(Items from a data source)
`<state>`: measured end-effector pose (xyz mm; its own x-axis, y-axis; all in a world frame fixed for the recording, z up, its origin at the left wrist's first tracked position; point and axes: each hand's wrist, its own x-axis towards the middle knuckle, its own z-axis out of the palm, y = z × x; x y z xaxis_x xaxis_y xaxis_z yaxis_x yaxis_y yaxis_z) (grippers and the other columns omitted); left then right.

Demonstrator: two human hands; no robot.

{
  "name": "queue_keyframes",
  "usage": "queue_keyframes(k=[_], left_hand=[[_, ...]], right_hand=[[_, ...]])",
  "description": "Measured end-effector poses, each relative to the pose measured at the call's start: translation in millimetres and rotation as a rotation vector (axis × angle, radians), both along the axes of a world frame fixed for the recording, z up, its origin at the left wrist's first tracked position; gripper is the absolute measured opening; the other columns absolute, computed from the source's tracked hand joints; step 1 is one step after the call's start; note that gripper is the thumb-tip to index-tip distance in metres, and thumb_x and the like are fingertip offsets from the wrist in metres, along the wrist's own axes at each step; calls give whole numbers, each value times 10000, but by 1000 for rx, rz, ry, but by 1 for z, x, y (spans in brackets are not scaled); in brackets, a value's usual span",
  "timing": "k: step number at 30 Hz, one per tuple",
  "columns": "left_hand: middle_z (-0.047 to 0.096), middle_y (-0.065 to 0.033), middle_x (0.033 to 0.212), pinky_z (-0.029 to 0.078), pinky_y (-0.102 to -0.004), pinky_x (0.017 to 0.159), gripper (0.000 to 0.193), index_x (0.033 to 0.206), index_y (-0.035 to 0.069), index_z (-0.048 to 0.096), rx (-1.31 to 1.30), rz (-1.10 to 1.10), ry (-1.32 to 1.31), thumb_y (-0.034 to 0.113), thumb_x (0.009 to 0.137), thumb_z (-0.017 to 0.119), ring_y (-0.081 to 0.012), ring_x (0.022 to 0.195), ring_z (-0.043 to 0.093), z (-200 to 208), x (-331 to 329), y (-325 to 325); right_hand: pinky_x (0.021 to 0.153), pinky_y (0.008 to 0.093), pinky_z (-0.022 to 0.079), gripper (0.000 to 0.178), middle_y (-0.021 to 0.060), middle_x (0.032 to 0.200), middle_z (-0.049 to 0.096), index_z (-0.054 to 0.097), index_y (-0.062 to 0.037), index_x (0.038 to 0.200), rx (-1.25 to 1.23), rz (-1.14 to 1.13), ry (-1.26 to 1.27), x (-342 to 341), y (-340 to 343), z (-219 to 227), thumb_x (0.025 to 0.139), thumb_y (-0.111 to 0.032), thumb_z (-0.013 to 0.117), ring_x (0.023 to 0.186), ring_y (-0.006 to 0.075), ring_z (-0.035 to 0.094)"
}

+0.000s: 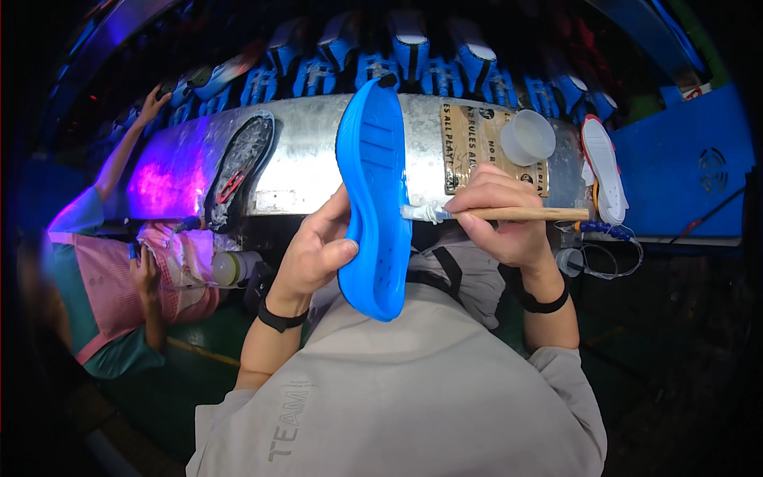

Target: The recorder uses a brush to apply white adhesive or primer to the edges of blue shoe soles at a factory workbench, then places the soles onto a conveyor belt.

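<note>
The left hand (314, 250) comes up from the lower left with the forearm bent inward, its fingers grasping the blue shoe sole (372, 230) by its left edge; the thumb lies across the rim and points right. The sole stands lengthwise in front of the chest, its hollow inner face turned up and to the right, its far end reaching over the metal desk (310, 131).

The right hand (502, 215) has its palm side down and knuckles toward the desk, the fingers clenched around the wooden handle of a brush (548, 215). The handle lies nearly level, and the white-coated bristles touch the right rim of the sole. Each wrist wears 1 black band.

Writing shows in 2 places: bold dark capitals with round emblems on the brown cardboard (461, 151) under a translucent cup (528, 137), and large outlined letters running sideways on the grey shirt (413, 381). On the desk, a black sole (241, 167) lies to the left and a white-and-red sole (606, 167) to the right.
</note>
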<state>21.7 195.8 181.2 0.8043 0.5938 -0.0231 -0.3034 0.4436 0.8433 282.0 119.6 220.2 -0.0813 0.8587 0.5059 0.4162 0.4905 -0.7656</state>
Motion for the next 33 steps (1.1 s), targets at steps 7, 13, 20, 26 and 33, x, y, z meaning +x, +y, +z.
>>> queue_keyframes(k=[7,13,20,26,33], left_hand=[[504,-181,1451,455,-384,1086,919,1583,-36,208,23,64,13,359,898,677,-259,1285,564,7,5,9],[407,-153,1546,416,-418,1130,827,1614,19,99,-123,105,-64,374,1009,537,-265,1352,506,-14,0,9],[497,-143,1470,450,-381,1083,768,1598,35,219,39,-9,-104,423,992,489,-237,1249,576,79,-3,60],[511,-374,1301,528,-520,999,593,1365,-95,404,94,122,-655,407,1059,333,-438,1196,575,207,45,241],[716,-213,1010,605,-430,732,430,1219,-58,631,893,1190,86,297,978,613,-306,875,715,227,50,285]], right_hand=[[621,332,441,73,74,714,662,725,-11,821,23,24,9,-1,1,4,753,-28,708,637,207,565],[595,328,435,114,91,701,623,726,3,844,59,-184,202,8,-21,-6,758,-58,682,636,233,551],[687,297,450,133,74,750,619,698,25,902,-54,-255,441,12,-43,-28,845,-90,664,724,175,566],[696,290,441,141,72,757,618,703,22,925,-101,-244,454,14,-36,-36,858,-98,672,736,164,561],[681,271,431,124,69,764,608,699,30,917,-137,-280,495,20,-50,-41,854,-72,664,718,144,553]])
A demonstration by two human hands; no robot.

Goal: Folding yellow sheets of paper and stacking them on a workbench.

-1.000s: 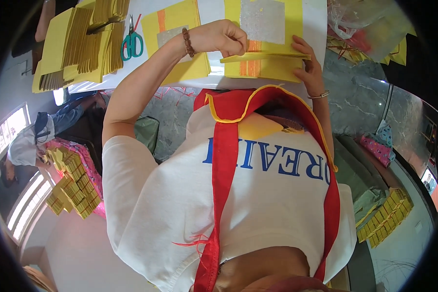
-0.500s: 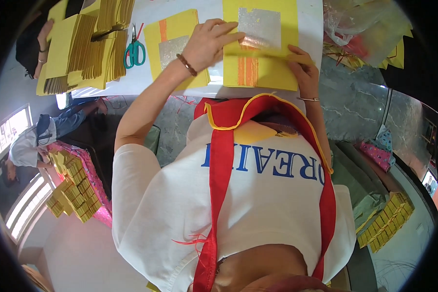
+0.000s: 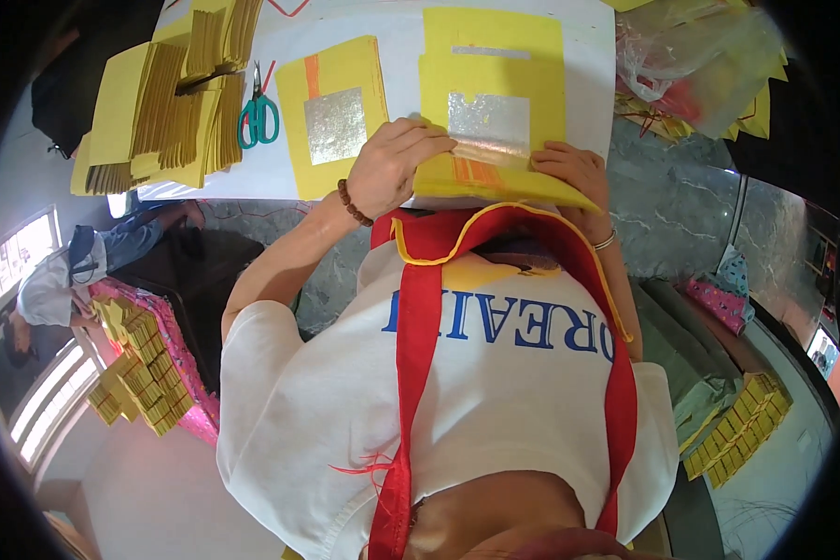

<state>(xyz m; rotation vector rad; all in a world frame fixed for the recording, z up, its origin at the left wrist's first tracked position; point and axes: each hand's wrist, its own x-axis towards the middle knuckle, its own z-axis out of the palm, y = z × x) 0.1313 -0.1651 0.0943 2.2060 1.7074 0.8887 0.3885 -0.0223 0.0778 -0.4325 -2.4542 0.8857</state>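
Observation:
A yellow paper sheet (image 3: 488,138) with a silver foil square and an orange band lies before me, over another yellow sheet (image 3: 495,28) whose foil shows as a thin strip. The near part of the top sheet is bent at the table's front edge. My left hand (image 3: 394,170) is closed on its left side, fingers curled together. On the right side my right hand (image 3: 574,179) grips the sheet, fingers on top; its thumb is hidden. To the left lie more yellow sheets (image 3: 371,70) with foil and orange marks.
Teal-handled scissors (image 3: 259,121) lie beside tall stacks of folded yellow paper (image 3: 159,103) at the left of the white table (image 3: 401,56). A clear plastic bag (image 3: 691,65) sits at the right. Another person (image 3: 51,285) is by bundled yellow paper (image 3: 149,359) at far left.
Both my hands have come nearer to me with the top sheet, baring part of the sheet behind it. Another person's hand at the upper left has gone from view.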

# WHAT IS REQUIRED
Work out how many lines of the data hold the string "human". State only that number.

# SOLUTION FOR THIS TASK
2